RAG gives the model access to external knowledge at inference time. Great for domain-specific answers, but it doesn’t touch how the model reasons or what it’s willing to do.

Fine-tuning (SFT, RLHF, DPO) updates the model’s weights using your data. This is where you start actually changing behavior, but it requires training datasets, GPU hours, and enough ML understanding to avoid making the model worse.

Directional ablation is what I tested. It modifies the model’s internal representations without retraining a single weight. You identify a behavioral direction in the model’s activations (like “tendency to refuse requests”) and surgically adjust it. No training data, no gradient updates. Think of it as editing the model’s personality rather than teaching it new tricks.

Pretraining sits at the other extreme. Building a foundation model from scratch. Billions of dollars. Not what we’re talking about.

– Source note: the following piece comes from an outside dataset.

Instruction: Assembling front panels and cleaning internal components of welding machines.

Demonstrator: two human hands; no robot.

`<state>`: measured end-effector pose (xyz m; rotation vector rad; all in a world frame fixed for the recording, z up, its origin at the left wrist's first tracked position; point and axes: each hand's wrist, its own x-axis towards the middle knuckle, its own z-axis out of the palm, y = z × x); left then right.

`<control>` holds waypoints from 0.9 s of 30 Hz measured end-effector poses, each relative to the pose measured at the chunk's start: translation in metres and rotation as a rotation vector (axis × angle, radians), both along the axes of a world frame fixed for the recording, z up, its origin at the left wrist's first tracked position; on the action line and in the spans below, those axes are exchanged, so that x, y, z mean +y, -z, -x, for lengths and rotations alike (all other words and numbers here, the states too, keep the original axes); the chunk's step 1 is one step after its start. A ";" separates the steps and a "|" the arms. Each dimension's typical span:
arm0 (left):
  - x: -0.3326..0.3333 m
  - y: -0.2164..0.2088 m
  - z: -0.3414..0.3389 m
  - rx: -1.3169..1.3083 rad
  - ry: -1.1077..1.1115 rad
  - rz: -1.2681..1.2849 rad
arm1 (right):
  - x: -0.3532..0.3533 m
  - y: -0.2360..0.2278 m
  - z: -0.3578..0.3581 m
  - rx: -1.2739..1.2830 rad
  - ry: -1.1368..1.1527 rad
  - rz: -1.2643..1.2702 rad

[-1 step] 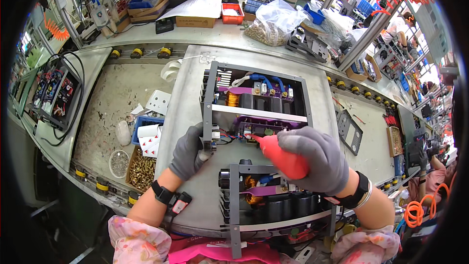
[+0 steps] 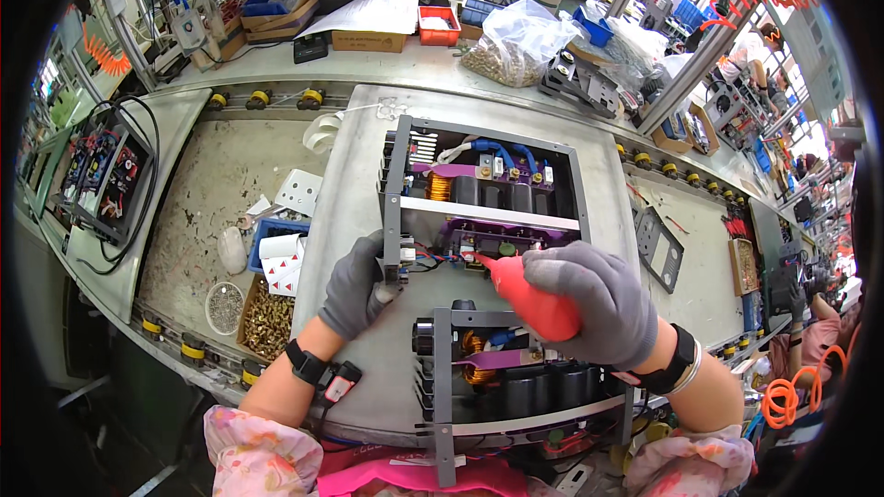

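In my gloved right hand (image 2: pixel 594 299) is a red squeeze bottle (image 2: pixel 537 296) with a pointed nozzle. The fingers wrap around its body, and the nozzle tip reaches the purple circuit board (image 2: pixel 502 232) at the near side of an open grey metal chassis (image 2: pixel 490 213). Small parts and thin wires sit by the tip. My gloved left hand (image 2: pixel 354 287) grips the near left corner of this chassis between thumb and fingers. Copper coils, black capacitors and blue cables show inside it. Closer to me, partly under my right hand, stands a second similar chassis (image 2: pixel 443 359).
Left of the plate are a blue bin (image 2: pixel 262 237) with labels, a box of brass fasteners (image 2: pixel 267 320) and a round tub (image 2: pixel 225 307). A flat grey frame (image 2: pixel 659 247) lies right. A bagged heap of parts (image 2: pixel 516 51) sits on the back shelf. Another person's arm (image 2: pixel 810 340) shows far right.
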<state>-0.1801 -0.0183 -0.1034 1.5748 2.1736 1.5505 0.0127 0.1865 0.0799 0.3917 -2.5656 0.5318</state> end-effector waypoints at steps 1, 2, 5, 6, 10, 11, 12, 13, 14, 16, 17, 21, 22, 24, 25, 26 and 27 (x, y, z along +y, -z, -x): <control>0.000 0.000 0.000 0.000 -0.001 -0.001 | -0.001 0.000 0.000 0.008 -0.009 -0.013; 0.000 0.000 0.000 -0.005 -0.002 0.003 | -0.001 0.000 0.000 0.017 -0.017 -0.025; 0.002 -0.003 -0.001 -0.003 0.002 -0.017 | 0.000 -0.003 0.004 0.008 -0.025 0.031; 0.003 -0.004 -0.002 0.001 0.003 -0.041 | 0.001 -0.005 0.005 0.009 -0.018 0.025; 0.001 -0.010 -0.003 -0.047 0.000 0.005 | 0.001 -0.019 0.005 0.058 0.103 0.218; 0.000 -0.011 -0.003 -0.062 0.000 0.026 | 0.000 -0.021 0.005 0.125 0.176 0.314; -0.001 -0.012 -0.004 -0.076 0.000 0.047 | -0.001 -0.023 0.005 0.110 0.138 0.411; -0.002 -0.013 -0.005 -0.074 -0.003 0.052 | -0.002 -0.023 0.009 0.104 0.150 0.409; -0.002 -0.014 -0.005 -0.088 0.004 0.038 | -0.002 -0.022 0.015 0.104 0.104 0.354; -0.001 -0.014 -0.006 -0.097 0.005 0.025 | -0.003 -0.018 0.025 0.059 0.067 0.268; -0.001 -0.015 -0.006 -0.102 -0.008 0.030 | -0.005 -0.014 0.030 0.085 0.040 0.261; 0.000 -0.015 -0.008 -0.113 -0.019 0.018 | -0.011 -0.004 0.041 0.111 0.044 0.385; 0.001 -0.015 -0.007 -0.121 -0.018 0.025 | -0.011 -0.003 0.041 0.107 0.038 0.370; 0.002 -0.014 -0.007 -0.115 -0.009 0.003 | -0.012 -0.004 0.040 0.105 0.034 0.354; 0.002 -0.014 -0.006 -0.121 -0.006 0.002 | -0.013 -0.005 0.037 0.081 0.038 0.326; 0.002 -0.014 -0.006 -0.100 -0.019 0.000 | -0.014 -0.006 0.036 0.065 0.035 0.311; 0.002 -0.013 -0.006 -0.080 -0.034 -0.001 | -0.014 -0.006 0.037 0.057 0.040 0.297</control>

I was drawn to ablation because it promised meaningful behavioral change with modest compute and no data collection. That sounded testable.

Hardware Reality

The setup: an NVIDIA DGX Spark with 128GB unified memory, running Gemma 4 at 4 billion parameters. Everything local. Zero cloud compute.

Some rough numbers for intuition. A 4B parameter model in FP16 takes about 8GB just for the weights. That’s the easy part. Training and optimization require storing gradients, optimizer states, and activations, which can balloon to 30 to 50GB depending on the approach. Directional ablation is lighter than full fine-tuning, but you still need headroom to load the model, run inference across hundreds of test prompts, and compute statistics across layers.

The Spark’s 128GB of unified memory handles all of this comfortably. Unified matters because you’re not shuttling tensors between separate CPU and GPU memory pools, which is the bottleneck that kills most consumer setups when models get large.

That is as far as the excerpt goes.